* [TASK TO COMPLETE]
Using the listing below, output only the lines from the one that contains "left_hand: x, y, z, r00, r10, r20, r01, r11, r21" through the one that contains "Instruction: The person", inclusive, exactly as given and without images.

* [DATASET EXTRACT]
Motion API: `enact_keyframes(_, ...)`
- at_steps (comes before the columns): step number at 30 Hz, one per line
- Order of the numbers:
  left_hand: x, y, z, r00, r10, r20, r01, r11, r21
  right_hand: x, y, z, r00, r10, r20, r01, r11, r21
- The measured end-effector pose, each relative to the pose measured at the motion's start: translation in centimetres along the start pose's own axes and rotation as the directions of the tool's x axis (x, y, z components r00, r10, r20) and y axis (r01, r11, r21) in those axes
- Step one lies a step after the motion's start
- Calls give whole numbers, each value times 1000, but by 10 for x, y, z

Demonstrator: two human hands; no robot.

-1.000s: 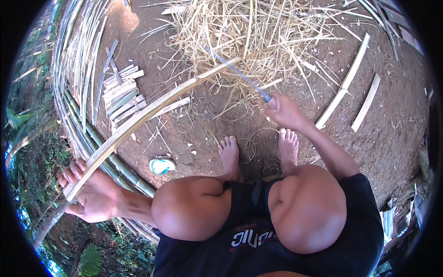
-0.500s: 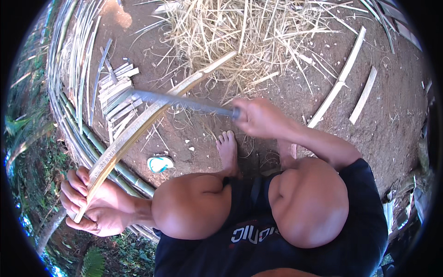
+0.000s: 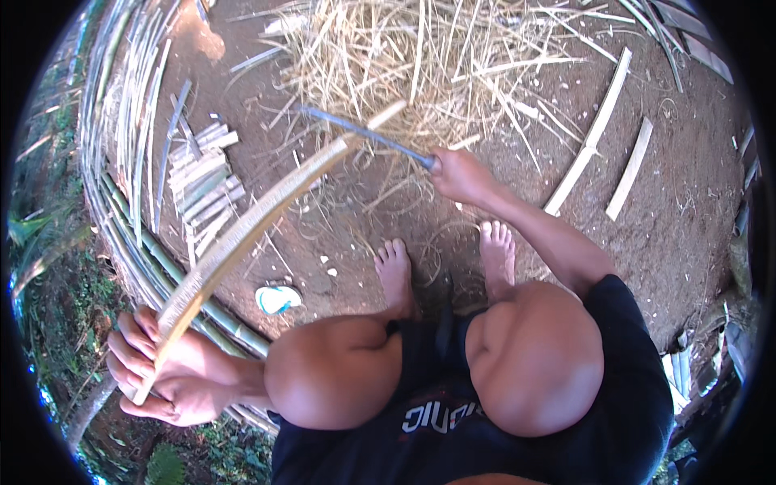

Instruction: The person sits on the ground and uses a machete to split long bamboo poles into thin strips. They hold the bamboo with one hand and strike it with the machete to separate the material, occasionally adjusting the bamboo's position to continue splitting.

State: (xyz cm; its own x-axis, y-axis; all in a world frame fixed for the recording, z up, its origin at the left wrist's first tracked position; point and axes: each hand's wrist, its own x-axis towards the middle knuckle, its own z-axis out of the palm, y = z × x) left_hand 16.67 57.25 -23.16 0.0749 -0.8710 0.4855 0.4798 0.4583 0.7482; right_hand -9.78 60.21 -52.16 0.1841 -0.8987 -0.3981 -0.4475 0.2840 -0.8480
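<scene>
My left hand (image 3: 184, 373) grips the near end of a long, split bamboo strip (image 3: 252, 228), thumb on one side and fingers on the other. The strip slants up to the right, and its far end overlaps the shavings in the picture. In my right hand (image 3: 464, 176) is a long knife (image 3: 365, 132), its handle mostly hidden by my closed fingers. The narrow grey blade points up and left. It crosses the strip close to the strip's far end; whether the edge touches the strip I cannot tell.
A heap of pale shavings (image 3: 356, 61) lies ahead. Short split pieces (image 3: 202, 174) are stacked at the left, beside long bamboo poles (image 3: 149, 242). Two strips, one long (image 3: 588, 149) and one short (image 3: 629, 171), lie at the right. A small white-and-teal object (image 3: 277, 300) sits near my left knee.
The knife has moved from across the strip's middle to near its far end, its tip swinging away and right. My left hand keeps hold of the strip, nearly in place.
</scene>
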Motion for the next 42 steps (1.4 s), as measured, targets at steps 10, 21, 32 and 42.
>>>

* [ANSWER TO THE PROBLEM]
  left_hand: x, y, z, r00, r10, r20, r01, r11, r21
  right_hand: x, y, z, r00, r10, r20, r01, r11, r21
- The measured end-effector pose, each relative to the pose measured at the motion's start: translation in centimetres along the start pose's own axes and rotation as the directions of the tool's x axis (x, y, z components r00, r10, r20) and y axis (r01, r11, r21) in those axes
- Step one lies a step after the motion's start
- Calls give whole numbers, each value times 1000, but by 10 for x, y, z

Demonstrator: two human hands; no robot.

-1.000s: 
-0.500s: 
+0.000s: 

Instruction: The person sits on the ground and uses a machete to split long bamboo poles into thin strips. They hold the bamboo with one hand and strike it with the machete to separate the material, occasionally adjusting the bamboo's position to continue splitting.

This is the complete answer to the exercise.